Member Management (admin only)
sso.addMember({ orgId, userId, role, externalIdpSub? })
sso.removeMember({ orgId, userId })
sso.listMembers({ orgId })
Available roles: owner, admin, instructor, learner.
Server-Side Provider Factory
import { resolveProviderConfig } from '@/lib/routers/sso';
const config = await resolveProviderConfig(orgId);
// Returns decrypted provider config for use in Auth.js provider factory
This function is for server-side use only (e.g., inside auth.config.ts).

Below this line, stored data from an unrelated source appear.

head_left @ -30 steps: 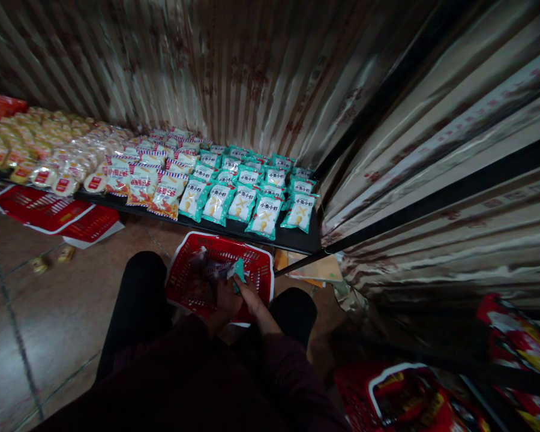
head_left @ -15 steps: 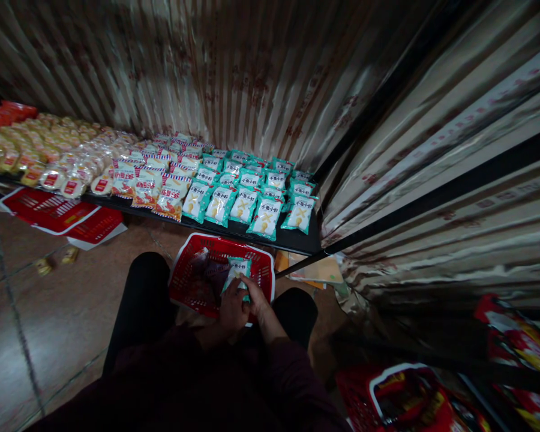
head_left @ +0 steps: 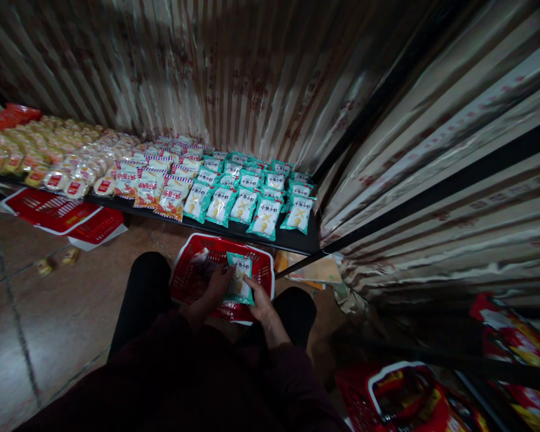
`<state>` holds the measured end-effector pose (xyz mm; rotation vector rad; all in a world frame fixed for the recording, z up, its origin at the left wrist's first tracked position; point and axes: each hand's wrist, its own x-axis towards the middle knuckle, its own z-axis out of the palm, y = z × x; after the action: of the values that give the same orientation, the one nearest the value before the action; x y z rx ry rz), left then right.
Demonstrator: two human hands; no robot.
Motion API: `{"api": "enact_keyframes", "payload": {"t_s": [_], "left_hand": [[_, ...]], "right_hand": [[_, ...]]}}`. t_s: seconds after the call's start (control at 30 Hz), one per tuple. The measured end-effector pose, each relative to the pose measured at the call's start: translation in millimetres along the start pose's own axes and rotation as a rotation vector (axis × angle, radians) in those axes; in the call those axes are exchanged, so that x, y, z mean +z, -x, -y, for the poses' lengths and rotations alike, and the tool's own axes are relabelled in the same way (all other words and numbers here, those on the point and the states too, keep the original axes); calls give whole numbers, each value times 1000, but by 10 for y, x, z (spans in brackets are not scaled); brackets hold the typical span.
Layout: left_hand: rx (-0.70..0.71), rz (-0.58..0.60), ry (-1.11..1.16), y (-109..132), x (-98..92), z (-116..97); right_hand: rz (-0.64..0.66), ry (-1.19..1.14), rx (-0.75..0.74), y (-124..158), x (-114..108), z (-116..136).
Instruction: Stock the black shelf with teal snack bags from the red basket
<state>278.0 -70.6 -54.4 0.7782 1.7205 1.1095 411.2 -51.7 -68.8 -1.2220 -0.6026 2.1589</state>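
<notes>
Over a red plastic basket between my knees, I hold a teal and white snack bag with its printed front facing up. My left hand grips the bag's left edge, and my right hand pinches its right edge, thumb on the front. Beneath the hands the basket contains some dim, purplish packets that I cannot make out clearly. Just beyond the basket, similar teal snack bags stand in rows on a low black shelf.
Left along the shelf are orange-and-white snack bags and round wrapped cakes. Another red basket is under the shelf; two small yellow packets lie on the floor. A black bar slants at right, above a basket with a white handle.
My left hand has shifted left, from on top of the bag to its left edge. More of the bag's front now shows, and it lies flatter between both hands.
</notes>
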Motion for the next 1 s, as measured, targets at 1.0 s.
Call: {"api": "enact_keyframes", "payload": {"t_s": [1.0], "left_hand": [[-81, 56, 250, -43, -77, -146]], "right_hand": [[-281, 152, -236, -96, 72, 161]]}}
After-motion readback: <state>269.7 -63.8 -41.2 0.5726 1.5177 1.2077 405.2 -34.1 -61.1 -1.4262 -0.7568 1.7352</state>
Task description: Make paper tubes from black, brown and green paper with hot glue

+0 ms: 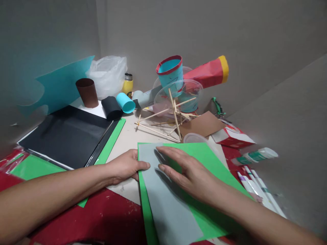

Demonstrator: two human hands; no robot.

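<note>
A pale grey paper strip (167,207) lies lengthwise over a bright green sheet (204,153) in front of me. My left hand (130,166) pinches the left edge of both, thumb on top of the strip and the other fingers underneath. Over the strip's upper part is my right hand (184,170), its fingers extended and the thumb apart from them, casting a shadow on the paper. It grips nothing; whether the fingertips touch the strip I cannot tell.
Behind the sheet stands a wooden stick frame (175,110) near a blue paper cup (170,76). Black sheets (68,132) and paper tubes, one brown (87,93), lie left. Markers (263,190), a clear cup (255,156) and a red-white box (232,136) are on the right.
</note>
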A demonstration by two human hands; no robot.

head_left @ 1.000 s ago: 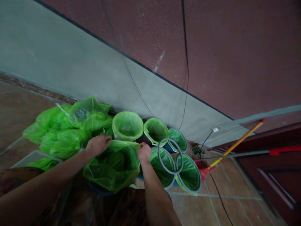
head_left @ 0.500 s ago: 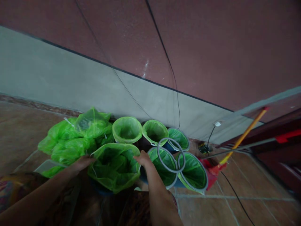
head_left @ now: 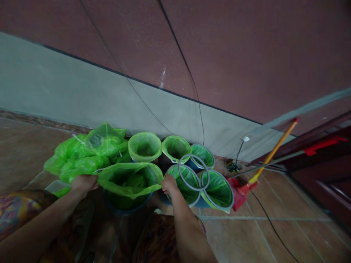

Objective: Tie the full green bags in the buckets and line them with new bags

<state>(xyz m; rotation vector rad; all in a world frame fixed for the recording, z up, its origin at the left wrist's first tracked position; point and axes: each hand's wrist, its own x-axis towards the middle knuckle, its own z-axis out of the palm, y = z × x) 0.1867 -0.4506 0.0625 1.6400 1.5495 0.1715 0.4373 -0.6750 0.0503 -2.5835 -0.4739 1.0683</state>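
Observation:
A light green plastic bag (head_left: 120,188) is stretched wide across a dark blue bin (head_left: 128,211), its near edge lifted off the bin's rim. My left hand (head_left: 84,182) is closed on the bag's left edge. At the opposite side my right hand (head_left: 169,183) grips the bag's right edge in its fist. Crumpled green plastic shows inside the mouth. Left of the bin lies a heap of full-looking green bags (head_left: 82,155), close beyond my left hand.
Two bag-lined bins (head_left: 145,148) stand along the wall, and three more with grey rims (head_left: 219,190) are at right. A loose grey ring (head_left: 179,171) lies over them. Farther right are a red dustpan (head_left: 240,193), a yellow handle (head_left: 274,149) and a black cable (head_left: 268,219).
The bag's near edge has risen and pulled taut, baring the bin's front rim. My hands have moved apart, the left one leftward. The whole view has shifted slightly.

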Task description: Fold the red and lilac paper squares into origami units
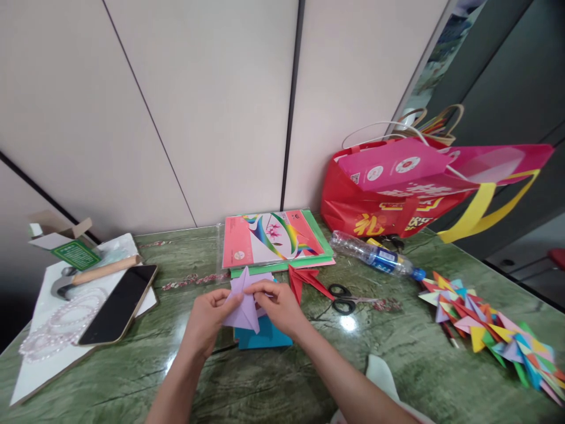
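Between my two hands is a folded sheet of lilac origami paper, raised over the table with one point upward and another downward. My left hand pinches its left side between thumb and fingers. At the upper right of the same paper, my right hand has its thumb and fingertips closed on it. Just beneath lie blue paper sheets, partly covered by the hands. A red folded paper piece rests to the right of my right hand, beside black-handled scissors.
Behind the hands lies a pack of coloured paper. To the right are a plastic bottle, a red gift bag and a row of colourful folded paper. On the left, a phone, a hammer and a small green box sit by a white board.
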A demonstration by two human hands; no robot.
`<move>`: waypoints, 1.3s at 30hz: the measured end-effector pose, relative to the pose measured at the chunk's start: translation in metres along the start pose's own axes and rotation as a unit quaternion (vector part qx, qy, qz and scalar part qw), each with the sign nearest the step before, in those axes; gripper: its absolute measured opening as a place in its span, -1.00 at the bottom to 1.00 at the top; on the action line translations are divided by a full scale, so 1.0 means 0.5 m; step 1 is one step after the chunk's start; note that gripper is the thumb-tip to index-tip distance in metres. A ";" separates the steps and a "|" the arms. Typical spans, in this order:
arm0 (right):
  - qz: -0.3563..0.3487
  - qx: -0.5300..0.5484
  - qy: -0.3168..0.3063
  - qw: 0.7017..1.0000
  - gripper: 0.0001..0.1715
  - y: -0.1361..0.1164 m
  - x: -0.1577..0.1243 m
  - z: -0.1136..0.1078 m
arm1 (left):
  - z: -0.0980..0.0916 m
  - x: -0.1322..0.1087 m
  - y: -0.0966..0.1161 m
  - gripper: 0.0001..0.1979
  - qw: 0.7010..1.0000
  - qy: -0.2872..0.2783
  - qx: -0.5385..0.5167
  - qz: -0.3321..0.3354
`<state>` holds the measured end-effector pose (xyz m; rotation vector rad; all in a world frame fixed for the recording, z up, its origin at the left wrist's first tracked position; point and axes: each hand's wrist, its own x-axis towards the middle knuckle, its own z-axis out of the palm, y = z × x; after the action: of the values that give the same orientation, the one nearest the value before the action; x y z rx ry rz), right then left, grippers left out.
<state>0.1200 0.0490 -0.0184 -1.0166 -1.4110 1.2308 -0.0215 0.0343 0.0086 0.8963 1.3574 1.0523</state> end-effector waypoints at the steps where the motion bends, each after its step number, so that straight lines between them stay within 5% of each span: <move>1: -0.003 -0.001 0.000 1.000 -0.76 -0.001 0.000 0.000 | 0.000 0.000 -0.001 -0.68 1.000 -0.003 -0.003 -0.001; 16: -0.024 0.006 0.018 1.000 -0.83 0.011 0.000 -0.001 | 0.001 0.002 -0.008 -0.73 0.999 -0.051 -0.006 -0.010; 39: -0.039 0.000 0.045 0.998 -0.85 0.007 -0.002 0.000 | 0.008 0.004 -0.020 -0.72 0.999 -0.025 -0.021 -0.020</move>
<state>0.1204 0.0487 -0.0220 -0.9947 -1.3690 1.1150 -0.0170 0.0333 -0.0012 0.8565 1.3018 1.0173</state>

It is not a tRPC procedure.
Middleware & Tenant Routing
The middleware (src/middleware.ts) resolves the current tenant on every request.
Tenant resolution order:
x-tenant-idheader — set by a trusted reverse proxy (e.g., Vercel Edge, Nginx) based on the request hostname.x-org-idcookie — set after the user completes SSO sign-in.
The resolved tenant is forwarded as the x-org-id header to all downstream route handlers and server components.
Route behaviour:
/api/*routes (including/api/auth,/api/trpc,/api/inngest, webhooks) always pass through — no auth check.- All other routes require an authenticated session; unauthenticated requests are redirected to
/sign-in.
Row-Level Security
All tenant-scoped tables have Postgres RLS enabled. The application sets the current tenant context inside each database transaction:
import { setOrgContext } from '@/db/rls';
await db.transaction(async (tx) => {
await setOrgContext(tx, orgId); // SET LOCAL app.current_org_id = '...'
// all queries within this transaction are automatically filtered by org
});
RLS-protected tables
| Table | Filter column |
|---|---|
org_members | org_id |
subscriptions | org_id |
usage_events | org_id |
api_keys | org_id |
audit_log | org_id |
webhooks | org_id |
organization_members | organization_id |
sso_providers | organization_id |
RLS policies are applied by applyRlsPolicies(db), which is safe to run multiple times (idempotent).
Environment Variables
| Variable | Required | Description |
|---|---|---|
SSO_ENCRYPTION_KEY | Yes | 64 hex characters (256-bit key). Generate: openssl rand -hex 32 |
DATABASE_URL | Yes | Neon Postgres connection string |
AUTH_SECRET / NEXTAUTH_SECRET | Yes | Auth.js session secret. Generate: openssl rand -base64 32 |
NEXTAUTH_URL | Yes | Full public URL of the application |
See .env.example in the repository root for the complete list of optional variables (OAuth providers, Stripe, Twilio, Resend, storage, Inngest).
Security Summary
- SSO
clientSecretis never returned in plaintext over any API —getSsoConfigreturns the masked form only. resolveProviderConfig(which callsdecryptSsoSecret) is a server-side-only export, not reachable via HTTP.- All admin mutations require
owneroradminrole (RBAC viaadminProcedure). - Database-level RLS ensures cross-tenant data cannot be accessed even in the event of application-layer vulnerabilities.
- All state-changing admin operations are recorded in the audit log.